Client-Side Encryption and Azure Key Vault with Java for Microsoft Azure Storage

Overview

The Azure Storage Client Library for Java supports encrypting data within client applications before uploading to Azure Storage, and decrypting data while downloading to the client. The library also supports integration with Azure Key Vault for storage account key management.

Encryption and decryption via the envelope technique

The processes of encryption and decryption follow the envelope technique.

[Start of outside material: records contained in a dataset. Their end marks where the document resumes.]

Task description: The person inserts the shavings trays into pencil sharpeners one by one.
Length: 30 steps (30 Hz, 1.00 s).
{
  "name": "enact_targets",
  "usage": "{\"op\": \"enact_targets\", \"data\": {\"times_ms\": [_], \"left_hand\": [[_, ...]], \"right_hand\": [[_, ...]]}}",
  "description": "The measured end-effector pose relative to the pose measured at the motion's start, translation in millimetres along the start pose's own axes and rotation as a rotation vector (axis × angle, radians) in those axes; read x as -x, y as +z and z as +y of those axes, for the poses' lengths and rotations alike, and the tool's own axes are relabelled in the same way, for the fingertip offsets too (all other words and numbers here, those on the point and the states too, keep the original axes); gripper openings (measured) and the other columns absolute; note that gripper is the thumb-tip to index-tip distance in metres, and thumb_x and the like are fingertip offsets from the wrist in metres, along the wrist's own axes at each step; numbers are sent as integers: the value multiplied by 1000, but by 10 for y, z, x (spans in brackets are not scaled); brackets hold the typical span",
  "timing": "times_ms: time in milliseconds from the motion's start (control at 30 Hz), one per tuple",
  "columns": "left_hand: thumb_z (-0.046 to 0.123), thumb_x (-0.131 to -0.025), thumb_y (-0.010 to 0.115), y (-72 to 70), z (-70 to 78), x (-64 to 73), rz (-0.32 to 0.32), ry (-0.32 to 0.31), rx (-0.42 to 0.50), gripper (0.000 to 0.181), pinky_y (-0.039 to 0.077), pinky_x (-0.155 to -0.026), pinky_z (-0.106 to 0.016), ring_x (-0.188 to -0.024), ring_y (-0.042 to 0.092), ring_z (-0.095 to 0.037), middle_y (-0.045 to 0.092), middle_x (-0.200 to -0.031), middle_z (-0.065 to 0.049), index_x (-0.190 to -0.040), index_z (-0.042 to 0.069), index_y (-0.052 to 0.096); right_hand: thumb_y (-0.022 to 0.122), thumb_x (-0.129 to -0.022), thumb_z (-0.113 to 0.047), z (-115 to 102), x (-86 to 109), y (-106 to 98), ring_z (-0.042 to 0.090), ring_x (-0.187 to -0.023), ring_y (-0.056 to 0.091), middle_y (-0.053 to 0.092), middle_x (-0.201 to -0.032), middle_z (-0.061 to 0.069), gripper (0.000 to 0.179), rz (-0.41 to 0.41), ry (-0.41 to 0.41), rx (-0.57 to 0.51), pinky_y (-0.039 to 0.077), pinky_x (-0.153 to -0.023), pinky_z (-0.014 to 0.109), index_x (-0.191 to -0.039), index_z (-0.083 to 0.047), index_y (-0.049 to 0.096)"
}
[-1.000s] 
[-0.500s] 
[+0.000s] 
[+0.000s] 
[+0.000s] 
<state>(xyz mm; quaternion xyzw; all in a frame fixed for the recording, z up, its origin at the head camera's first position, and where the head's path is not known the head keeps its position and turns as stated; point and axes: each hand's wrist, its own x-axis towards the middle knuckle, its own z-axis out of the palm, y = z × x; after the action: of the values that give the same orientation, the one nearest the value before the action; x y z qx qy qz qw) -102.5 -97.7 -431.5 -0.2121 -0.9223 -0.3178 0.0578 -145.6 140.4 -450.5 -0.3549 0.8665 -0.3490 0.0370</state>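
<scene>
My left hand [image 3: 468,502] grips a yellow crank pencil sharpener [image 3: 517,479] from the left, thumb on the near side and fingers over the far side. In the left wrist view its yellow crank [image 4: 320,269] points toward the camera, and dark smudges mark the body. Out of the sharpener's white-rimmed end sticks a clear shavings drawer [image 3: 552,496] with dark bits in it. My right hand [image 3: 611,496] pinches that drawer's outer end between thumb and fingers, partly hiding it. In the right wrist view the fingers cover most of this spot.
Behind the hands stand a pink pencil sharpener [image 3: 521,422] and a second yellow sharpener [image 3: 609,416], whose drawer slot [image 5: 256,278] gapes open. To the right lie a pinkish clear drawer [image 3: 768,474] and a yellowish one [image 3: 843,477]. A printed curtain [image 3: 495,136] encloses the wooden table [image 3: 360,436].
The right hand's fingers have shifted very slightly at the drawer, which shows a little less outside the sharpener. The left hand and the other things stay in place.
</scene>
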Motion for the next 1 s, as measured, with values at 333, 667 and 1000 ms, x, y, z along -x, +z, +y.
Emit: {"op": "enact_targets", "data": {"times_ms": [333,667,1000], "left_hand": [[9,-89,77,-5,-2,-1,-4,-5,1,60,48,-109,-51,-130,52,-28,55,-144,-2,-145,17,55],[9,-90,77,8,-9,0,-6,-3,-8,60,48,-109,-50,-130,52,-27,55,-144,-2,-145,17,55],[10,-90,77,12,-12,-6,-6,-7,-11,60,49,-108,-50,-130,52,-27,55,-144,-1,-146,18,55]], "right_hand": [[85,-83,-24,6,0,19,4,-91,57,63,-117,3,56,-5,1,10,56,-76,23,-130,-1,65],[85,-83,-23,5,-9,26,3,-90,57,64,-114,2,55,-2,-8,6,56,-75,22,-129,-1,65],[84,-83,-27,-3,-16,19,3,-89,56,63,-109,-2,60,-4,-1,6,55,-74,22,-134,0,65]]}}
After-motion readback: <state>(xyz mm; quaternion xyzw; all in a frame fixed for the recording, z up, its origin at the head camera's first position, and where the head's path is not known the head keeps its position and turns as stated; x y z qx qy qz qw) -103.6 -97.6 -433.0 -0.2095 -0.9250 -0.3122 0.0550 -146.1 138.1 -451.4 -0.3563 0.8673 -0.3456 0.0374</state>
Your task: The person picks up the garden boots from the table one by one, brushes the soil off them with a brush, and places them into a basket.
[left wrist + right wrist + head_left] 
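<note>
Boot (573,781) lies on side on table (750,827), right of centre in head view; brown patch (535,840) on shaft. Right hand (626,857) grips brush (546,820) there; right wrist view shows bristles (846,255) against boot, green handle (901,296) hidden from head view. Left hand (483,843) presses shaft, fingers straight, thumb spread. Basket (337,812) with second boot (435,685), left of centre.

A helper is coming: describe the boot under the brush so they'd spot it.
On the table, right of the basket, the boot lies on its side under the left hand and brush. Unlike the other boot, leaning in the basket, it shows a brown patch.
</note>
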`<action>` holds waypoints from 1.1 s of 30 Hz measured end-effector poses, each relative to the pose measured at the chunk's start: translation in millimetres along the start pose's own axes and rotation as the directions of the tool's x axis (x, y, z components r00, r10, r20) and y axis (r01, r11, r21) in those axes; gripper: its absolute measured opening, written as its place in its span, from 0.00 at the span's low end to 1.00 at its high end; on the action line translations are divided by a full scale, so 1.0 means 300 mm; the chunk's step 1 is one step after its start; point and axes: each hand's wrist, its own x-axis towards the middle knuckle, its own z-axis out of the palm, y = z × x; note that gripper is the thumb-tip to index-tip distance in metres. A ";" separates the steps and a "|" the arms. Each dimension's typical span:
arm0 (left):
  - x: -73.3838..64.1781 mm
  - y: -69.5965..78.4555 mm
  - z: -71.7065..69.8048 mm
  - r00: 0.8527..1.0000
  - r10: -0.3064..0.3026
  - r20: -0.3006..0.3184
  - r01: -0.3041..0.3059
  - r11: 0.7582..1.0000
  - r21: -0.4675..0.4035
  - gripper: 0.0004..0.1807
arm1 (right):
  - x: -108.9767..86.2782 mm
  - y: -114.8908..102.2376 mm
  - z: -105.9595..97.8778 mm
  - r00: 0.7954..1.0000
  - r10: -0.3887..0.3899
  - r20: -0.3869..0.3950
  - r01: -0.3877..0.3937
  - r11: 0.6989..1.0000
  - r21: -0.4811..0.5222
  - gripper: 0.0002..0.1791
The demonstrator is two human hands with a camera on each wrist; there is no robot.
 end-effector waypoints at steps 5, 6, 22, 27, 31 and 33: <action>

Encryption via the envelope technique

Encryption via the envelope technique works in the following way:

  1. The Azure storage client library generates a content encryption key (CEK), which is a one-time-use symmetric key.
  2. User data is encrypted using this CEK.
  3. The CEK is then wrapped (encrypted) using the key encryption key (KEK). The KEK is identified by a key identifier and can be an asymmetric key pair or a symmetric key and can be managed locally or stored in Azure Key Vaults.
    The storage client library itself never has access to KEK. The library invokes the key wrapping algorithm that is provided by Key Vault. Users can choose to use custom providers for key wrapping/unwrapping if desired.
  4. The encrypted data is then uploaded to the Azure Storage service. The wrapped key along with some additional encryption metadata is either stored as metadata (on a blob) or interpolated with the encrypted data (queue messages and table entities).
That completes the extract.